TASK PROMPT – In the entries below, find every line with the string "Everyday" and copy it.

DATASET ENTRIES –
= Beginning of Section =

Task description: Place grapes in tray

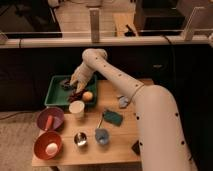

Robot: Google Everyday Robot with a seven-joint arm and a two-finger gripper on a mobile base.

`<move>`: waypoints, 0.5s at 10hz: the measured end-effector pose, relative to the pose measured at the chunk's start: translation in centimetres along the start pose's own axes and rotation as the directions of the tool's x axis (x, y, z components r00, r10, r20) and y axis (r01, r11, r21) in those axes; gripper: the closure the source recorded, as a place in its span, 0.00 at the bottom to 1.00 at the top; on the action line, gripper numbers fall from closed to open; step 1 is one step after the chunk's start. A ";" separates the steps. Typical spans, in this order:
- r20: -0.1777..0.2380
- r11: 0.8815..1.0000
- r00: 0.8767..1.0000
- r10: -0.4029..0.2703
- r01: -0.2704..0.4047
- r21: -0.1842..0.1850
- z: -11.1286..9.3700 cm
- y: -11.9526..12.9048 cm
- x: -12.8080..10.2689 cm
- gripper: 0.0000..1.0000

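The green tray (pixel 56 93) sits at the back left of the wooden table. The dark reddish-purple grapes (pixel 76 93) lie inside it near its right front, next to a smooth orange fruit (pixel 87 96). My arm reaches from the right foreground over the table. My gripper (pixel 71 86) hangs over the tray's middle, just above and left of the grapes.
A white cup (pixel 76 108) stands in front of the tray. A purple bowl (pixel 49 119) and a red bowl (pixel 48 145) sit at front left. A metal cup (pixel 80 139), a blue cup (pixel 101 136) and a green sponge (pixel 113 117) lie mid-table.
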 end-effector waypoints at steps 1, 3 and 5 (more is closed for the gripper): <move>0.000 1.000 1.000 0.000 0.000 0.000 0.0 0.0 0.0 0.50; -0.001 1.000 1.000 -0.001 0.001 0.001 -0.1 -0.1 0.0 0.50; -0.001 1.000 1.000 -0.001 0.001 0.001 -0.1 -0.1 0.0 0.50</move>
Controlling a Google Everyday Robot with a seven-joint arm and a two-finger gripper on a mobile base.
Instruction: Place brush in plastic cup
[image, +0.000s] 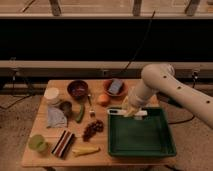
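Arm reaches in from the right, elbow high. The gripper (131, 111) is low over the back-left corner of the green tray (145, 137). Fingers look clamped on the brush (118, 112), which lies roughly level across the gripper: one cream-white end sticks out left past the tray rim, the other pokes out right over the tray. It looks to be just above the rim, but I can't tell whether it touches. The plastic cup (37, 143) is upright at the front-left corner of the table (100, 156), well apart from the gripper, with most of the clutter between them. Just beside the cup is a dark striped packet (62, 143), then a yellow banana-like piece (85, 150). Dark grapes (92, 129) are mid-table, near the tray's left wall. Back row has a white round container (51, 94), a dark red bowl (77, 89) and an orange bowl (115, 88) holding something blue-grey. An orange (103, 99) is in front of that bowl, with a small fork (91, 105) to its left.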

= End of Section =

RESPONSE –
Robot: Google Everyday Robot with a seven-joint arm and a two-finger gripper on a mobile base.
Controlling a Google Everyday Robot with a seven-joint arm and a two-finger gripper on a mobile base.

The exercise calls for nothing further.